● YOUR ASSIGNMENT:
Apart from the pictures, which must be omitted, restate the data exactly.

● RAW DATA:
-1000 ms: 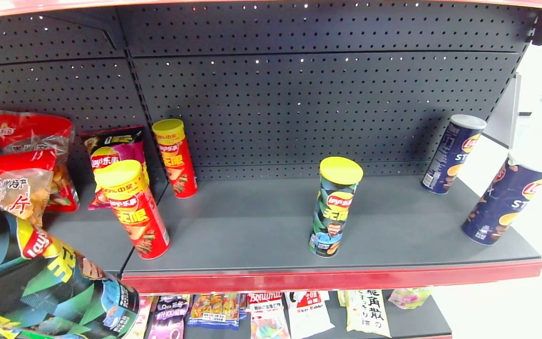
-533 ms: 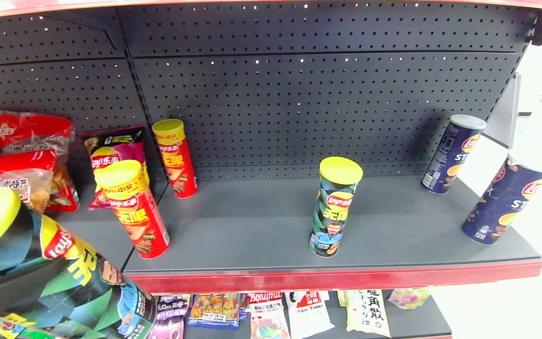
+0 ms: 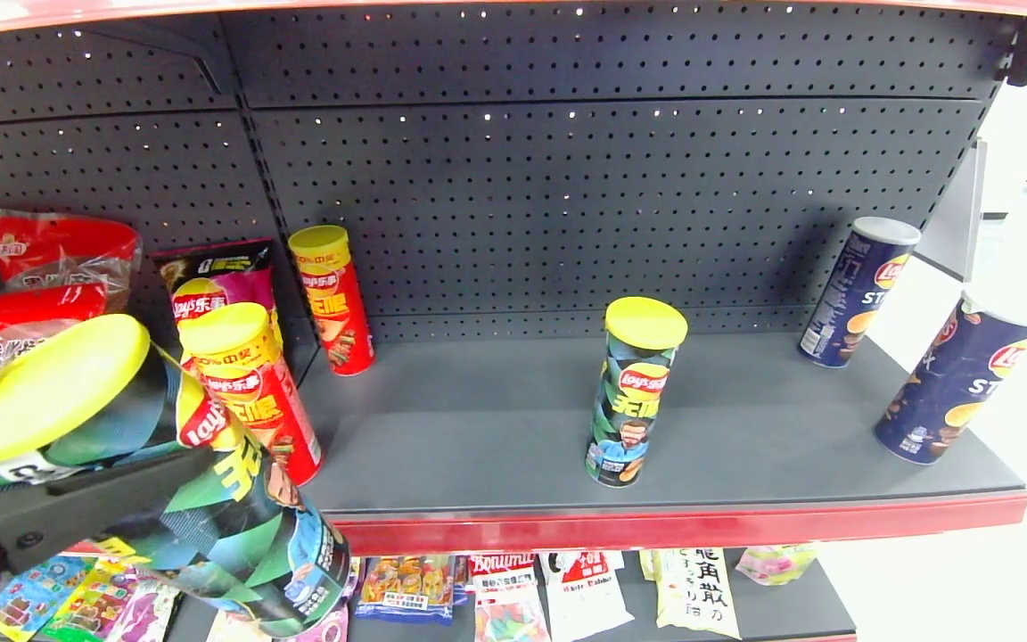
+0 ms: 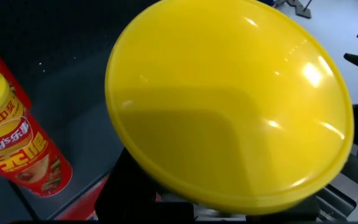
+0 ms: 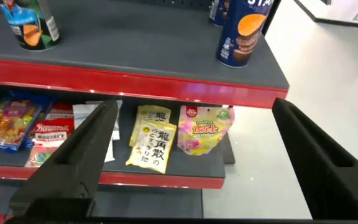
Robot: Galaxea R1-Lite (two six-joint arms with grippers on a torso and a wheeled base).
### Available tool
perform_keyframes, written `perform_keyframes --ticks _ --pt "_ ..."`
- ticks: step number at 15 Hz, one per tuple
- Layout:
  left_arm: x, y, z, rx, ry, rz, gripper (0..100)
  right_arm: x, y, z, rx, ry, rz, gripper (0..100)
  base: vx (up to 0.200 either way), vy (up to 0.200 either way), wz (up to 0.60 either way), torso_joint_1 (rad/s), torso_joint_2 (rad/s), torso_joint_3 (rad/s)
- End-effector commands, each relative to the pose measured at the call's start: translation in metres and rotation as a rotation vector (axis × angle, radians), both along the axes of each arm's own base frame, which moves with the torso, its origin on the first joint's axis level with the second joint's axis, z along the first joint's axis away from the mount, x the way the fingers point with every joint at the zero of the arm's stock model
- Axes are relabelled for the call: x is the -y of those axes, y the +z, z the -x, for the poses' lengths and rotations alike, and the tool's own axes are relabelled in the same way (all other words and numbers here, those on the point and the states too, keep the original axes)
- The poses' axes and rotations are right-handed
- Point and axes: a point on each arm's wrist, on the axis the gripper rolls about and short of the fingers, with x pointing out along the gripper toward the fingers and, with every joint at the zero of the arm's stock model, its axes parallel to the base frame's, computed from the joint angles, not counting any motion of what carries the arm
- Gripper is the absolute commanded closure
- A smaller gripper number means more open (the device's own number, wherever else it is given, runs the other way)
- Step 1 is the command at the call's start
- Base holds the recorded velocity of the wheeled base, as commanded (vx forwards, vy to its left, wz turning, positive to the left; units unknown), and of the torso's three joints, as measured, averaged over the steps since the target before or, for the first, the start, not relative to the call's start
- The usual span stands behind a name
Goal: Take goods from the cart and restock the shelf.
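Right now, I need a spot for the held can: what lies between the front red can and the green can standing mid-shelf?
Nothing: the head view shows bare grey shelf between front red can and standing green can.

Two green cans (image 3: 634,401), two red cans (image 3: 257,397), two blue cans (image 3: 857,294).

Across the green can (image 3: 237,526) one finger (image 3: 94,508) of the left gripper (image 3: 157,490) is seen; the other is hidden behind it. Beyond the fingers, the red bags (image 3: 23,321) are partly covered by the can's lid (image 3: 41,392).
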Motion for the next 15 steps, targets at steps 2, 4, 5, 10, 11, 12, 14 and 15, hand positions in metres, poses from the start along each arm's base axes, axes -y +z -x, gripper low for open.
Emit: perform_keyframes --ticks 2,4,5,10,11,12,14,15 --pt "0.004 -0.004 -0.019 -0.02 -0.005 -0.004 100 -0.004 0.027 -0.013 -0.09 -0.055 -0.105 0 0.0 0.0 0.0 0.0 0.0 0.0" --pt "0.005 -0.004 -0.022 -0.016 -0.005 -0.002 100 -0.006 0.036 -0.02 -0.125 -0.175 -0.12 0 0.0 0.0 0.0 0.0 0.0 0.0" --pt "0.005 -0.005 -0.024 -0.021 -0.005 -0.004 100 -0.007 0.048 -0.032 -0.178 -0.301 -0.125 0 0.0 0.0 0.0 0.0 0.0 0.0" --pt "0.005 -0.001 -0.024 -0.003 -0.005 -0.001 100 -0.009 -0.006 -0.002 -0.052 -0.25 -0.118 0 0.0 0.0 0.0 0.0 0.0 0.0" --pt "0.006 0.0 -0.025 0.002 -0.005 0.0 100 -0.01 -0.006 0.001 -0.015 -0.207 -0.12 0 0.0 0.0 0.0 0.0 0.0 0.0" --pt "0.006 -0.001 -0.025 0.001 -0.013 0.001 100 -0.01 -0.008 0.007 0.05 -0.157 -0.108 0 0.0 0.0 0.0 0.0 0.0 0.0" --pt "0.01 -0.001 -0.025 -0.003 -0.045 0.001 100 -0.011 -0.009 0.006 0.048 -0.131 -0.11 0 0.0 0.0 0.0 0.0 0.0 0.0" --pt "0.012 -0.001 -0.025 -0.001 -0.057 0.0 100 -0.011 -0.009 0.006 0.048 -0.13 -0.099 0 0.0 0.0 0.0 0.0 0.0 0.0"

● WRITTEN ANSWER:
-1000 ms: 
-533 ms: 
+0 ms: 
+0 ms: 
+0 ms: 
Robot: Galaxea R1-Lite (two six-joint arms with grippers on a torso and a wheeled base).
### Available tool
perform_keyframes, written `perform_keyframes --ticks _ --pt "_ ..."`
- ticks: step number at 15 Hz, one per tuple
- Layout:
  left_arm: x, y, z, rx, ry, rz, gripper (0..100)
  right_arm: x, y, z, rx, ry, rz, gripper (0..100)
  base: vx (up to 0.200 either way), vy (up to 0.200 either way), wz (up to 0.60 either way), torso_joint_1 (rad/s), torso_joint_2 (rad/s), torso_joint_3 (rad/s)
- End-effector commands, each relative to the pose measured at the call's start: translation in metres and rotation as a rotation vector (axis × angle, radians), both along the axes of each arm's own base frame, which moves with the torso, its origin on the first joint's axis level with the second joint's axis, z along the first joint's axis away from the mount, x the way the fingers point with every joint at the zero of the arm's stock model
- Axes are relabelled for the call: x is the -y of those axes, y the +z, z the -x, for the poses' lengths and rotations alike, and the tool's own axes are relabelled in the same way (all other words and numbers here, those on the point and the states too, keep the original axes)
- The poses' axes and rotations are right-handed
- Point and axes: a point on each arm's wrist, on the axis the gripper rolls about and short of the fingers, with x pointing out along the gripper toward the fingers and, with every joint at the zero of the arm's stock model, its axes parallel to the base frame's, computed from the joint angles, not counting any motion of what carries the arm
- Gripper is the absolute commanded closure
- A smaller gripper number means more open (the device's own number, wherever else it is given, runs the other way)
- Step 1 is the command at the call's start
- Base holds the recorded velocity of the wheeled base, as commanded (vx forwards, vy to its left, wz turning, positive to the left; units unknown), and of the torso's three joints, as measured, averaged over the steps since the target before or, for the first, the start, not relative to the call's start
- The usual span stands behind a name
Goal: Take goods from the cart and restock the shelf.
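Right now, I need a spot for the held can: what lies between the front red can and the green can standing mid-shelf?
Nothing: the head view shows bare grey shelf between front red can and standing green can.

Two green cans (image 3: 634,401), two red cans (image 3: 257,397), two blue cans (image 3: 857,294).

Across the green can (image 3: 237,526) one finger (image 3: 94,508) of the left gripper (image 3: 157,490) is seen; the other is hidden behind it. Beyond the fingers, the red bags (image 3: 23,321) are partly covered by the can's lid (image 3: 41,392).
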Motion for the next 15 steps, targets at steps 2, 4, 5, 10, 11, 12, 14 and 15, hand positions in metres, poses from the start along each arm's base axes, axes -y +z -x, gripper low for open.
Emit: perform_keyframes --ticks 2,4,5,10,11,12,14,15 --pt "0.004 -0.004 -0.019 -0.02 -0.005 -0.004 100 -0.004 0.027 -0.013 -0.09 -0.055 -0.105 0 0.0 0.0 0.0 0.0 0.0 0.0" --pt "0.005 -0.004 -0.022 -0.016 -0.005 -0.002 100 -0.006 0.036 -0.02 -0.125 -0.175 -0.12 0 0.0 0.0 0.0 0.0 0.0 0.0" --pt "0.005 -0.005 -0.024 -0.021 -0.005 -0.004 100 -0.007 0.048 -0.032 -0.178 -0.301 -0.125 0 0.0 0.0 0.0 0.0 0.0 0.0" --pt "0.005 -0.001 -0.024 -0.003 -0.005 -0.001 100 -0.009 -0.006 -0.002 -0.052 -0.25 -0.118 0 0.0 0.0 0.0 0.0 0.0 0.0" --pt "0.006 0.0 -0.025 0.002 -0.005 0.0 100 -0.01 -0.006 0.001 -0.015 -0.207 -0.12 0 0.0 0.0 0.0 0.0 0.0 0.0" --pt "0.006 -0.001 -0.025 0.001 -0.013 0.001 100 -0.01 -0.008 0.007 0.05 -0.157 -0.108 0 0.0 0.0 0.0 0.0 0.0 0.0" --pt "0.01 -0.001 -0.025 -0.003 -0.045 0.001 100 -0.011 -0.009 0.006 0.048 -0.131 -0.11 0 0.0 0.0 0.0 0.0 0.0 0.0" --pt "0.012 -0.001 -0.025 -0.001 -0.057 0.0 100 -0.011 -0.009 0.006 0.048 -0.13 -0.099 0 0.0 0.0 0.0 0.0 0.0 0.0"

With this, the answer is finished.